Progenity previously announced the successful completion of analytical verification, which evaluated the accuracy, precision, and stability of the test’s biomarker assays. The final planned step in the development program is completion of the clinical validation study. The company has already collected over 3,000 samples from more than 1,700 patients enrolled in the PRO-104 validation study, and this study is expected to begin in Q1 2021.

Progenity will provide a thorough review of preeclampsia, its cost to the healthcare system, and the Preecludia test development program during a Preeclampsia R&D Day presentation on November 20, 2020, from 8-10 AM Pacific.
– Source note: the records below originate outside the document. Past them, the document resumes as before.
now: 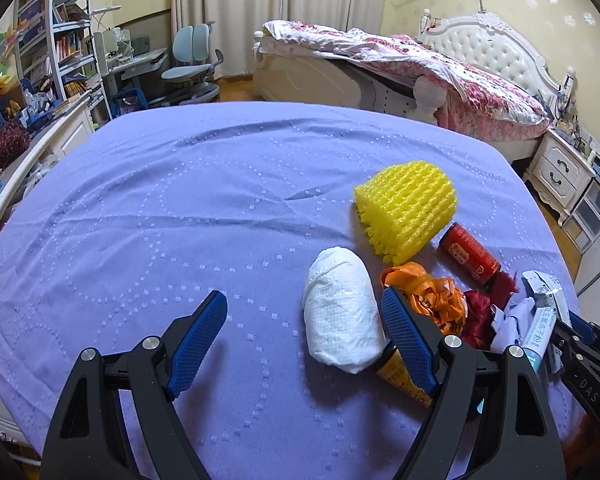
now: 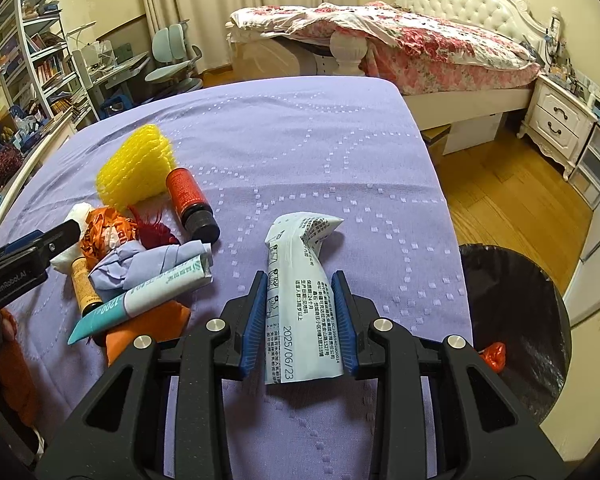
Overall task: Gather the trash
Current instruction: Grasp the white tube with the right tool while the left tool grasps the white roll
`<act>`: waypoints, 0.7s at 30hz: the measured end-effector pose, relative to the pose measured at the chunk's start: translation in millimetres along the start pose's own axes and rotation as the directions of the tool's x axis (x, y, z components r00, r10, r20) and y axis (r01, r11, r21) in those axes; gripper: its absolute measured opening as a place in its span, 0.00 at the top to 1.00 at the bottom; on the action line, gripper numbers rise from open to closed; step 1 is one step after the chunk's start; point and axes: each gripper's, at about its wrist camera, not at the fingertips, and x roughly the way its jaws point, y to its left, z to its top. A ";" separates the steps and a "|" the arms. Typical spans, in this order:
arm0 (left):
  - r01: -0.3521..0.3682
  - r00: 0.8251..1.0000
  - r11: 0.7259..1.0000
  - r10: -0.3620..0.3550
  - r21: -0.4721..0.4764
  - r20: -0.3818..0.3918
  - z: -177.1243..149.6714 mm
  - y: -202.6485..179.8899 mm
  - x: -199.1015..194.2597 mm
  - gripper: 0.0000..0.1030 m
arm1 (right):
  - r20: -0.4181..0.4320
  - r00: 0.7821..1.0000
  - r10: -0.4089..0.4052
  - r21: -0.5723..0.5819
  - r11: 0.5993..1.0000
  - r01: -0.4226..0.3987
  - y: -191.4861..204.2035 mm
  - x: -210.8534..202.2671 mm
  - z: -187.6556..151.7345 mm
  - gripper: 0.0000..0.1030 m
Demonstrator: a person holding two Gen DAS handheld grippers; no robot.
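My right gripper (image 2: 300, 276) is shut on a pale blue printed packet (image 2: 296, 240), held just above the purple bedspread (image 2: 320, 140). My left gripper (image 1: 303, 294) stands open over the trash pile. A white tissue wad (image 1: 342, 312) lies between its jaws, close to the right finger and apart from the left one. Around it lie a yellow foam net (image 1: 406, 208), a small red bottle (image 1: 470, 254), crumpled orange plastic (image 1: 432, 296) and a yellow bottle (image 1: 400, 376) partly hidden under the right finger. A teal-and-white tube (image 2: 148, 300) and crumpled lilac paper (image 2: 140, 264) lie left of the held packet.
A bin with a black liner (image 2: 516, 320) stands on the wood floor at the bed's right edge, with an orange scrap (image 2: 492, 356) inside. A second bed (image 2: 420, 48), a nightstand (image 2: 556, 120), a desk chair (image 1: 192, 64) and shelves (image 1: 52, 40) stand beyond.
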 end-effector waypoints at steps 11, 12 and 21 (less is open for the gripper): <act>0.144 0.989 0.990 -0.143 0.013 -0.019 -4.8 -3.2 -1.8 0.63 | 0.000 1.000 0.002 0.001 1.000 -0.002 -0.1 0.1 1.5 0.69; 0.142 0.990 0.990 -0.142 0.014 -0.019 -5.5 -3.4 -2.7 0.63 | 0.000 1.000 0.003 0.001 1.000 -0.003 -0.2 1.5 3.1 0.69; 0.137 0.991 0.991 -0.137 0.009 -0.006 -14.4 -0.2 -14.9 0.66 | 0.007 1.000 0.013 0.014 1.000 -0.013 -2.1 0.1 0.6 0.70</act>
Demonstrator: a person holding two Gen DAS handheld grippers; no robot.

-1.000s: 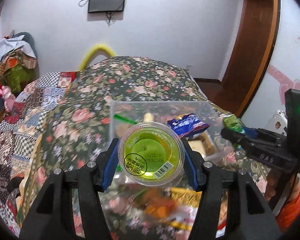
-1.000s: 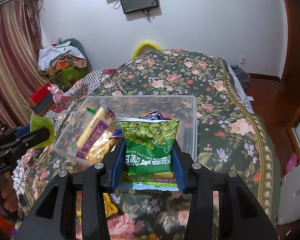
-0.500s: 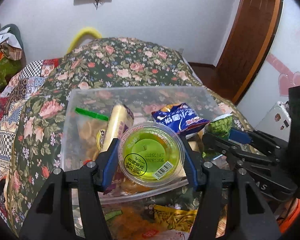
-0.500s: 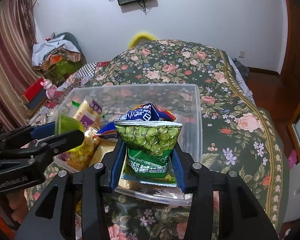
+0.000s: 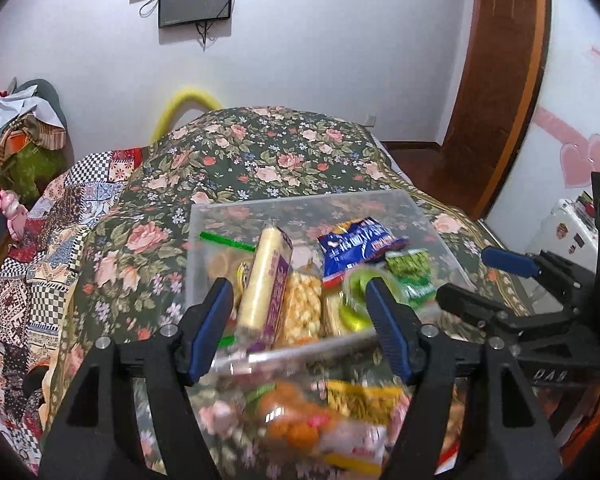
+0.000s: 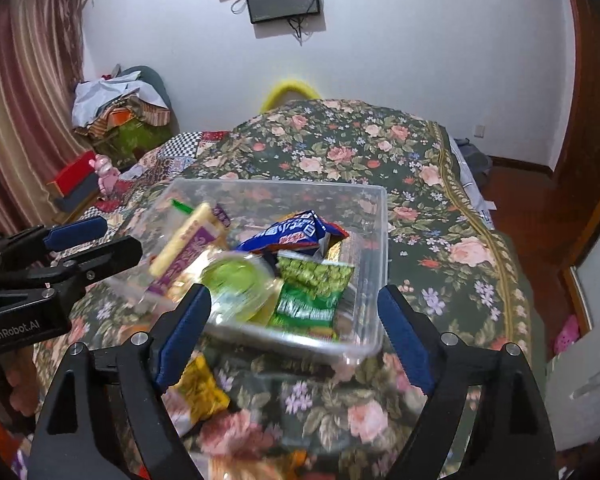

For further information or to access the slides presented, please visit: progenity.com/presentations.

About Progenity

Progenity, Inc. is a biotechnology company with an established track record of success in developing and commercializing molecular testing products, as well as innovating in the field of precision medicine. Progenity provides in vitro molecular tests designed to improve lives by providing actionable information that helps guide patients and physicians in making medical decisions during key life stages. The company applies a multi-omics approach, combining genomics, epigenomics, proteomics, and metabolomics to its molecular testing products and to the development of a suite of investigational ingestible devices designed to provide precise diagnostic sampling and drug delivery solutions. Progenity’s vision is to transform healthcare to become more precise and personal by improving diagnoses of disease and improving patient outcomes through localized treatment with targeted therapies. For more information on how Progenity is helping clinicians and patients prepare for life, please visit progenity.com.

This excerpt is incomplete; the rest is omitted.